Civil Engineering Magazine Discusses Green Infrastructure Proposals Created by CAPLA Architecture Students

Aug. 20, 2021
Who
Architecture Students and Assistant Professor of Architecture Courtney Crosson
What
Green Infrastructure Studio Concepts Discussed in Civil Engineering Magazine
Where
Tucson, Arizona
Image
Soccer field green infrastructure

A proposal from an architecture studio led by Assistant Professor of Architecture Courtney Crosson calls for lowering a soccer field in northwest Tucson as a temporary stormwater detention basin. Image courtesy Jeremy Goodman and Jason Sciarrotta.

“How do you retrofit a city for infrastructure that it doesn’t have?” asks Assistant Professor of Architecture Courtney Crosson in a June 10, 2021 article in Civil Engineering magazine. “The idea is that instead of digging up roads and putting in single-purpose piping, green infrastructure is a multi-benefit way to adapt and upgrade city infrastructure.”

Image
Courtney Crosson

Assistant Professor of Architecture Courtney Crosson.

The article, “Arizona city pilots small green infrastructure projects,” addresses a growing problem for Tucson: stormwater flooding. For example, a substantial monsoon rainstorm in 2016 damaged 200 homes in the Palo Verde Neighborhood of central Tucson.

The solution: decentralized stormwater management, and students in Crosson’s architecture studio course created a series of proposals for the City of Tucson and Pima County to implement localized stormwater drainage solutions.

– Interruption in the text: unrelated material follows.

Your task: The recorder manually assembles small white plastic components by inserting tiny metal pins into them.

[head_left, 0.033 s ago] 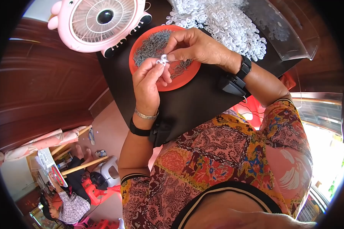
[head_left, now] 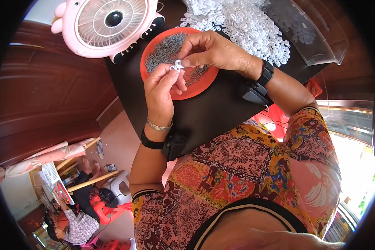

In one project cited in the article, Crosson and her students worked with the Pima County Flood Control District to “explore how a large soccer field at Jacobs Park-Nicolas P. Ochoa Soccer Complex on the city’s north side could be redesigned to serve as a temporary detention basin,” reports the article.

“Instead of building a big canal, what if we took our soccer fields and lowered them a foot or two so that right after monsoons, they’re acting as detentions for a day or two?” says Crosson. “But then after that, they can be used again. Because we’re only getting these isolated storms, this idea of multipurpose green infrastructure makes sense.”

The article concludes with a review of local funding available for green infrastructure projects such as this, noting that “there is evidence that these small-scale interventions can help.”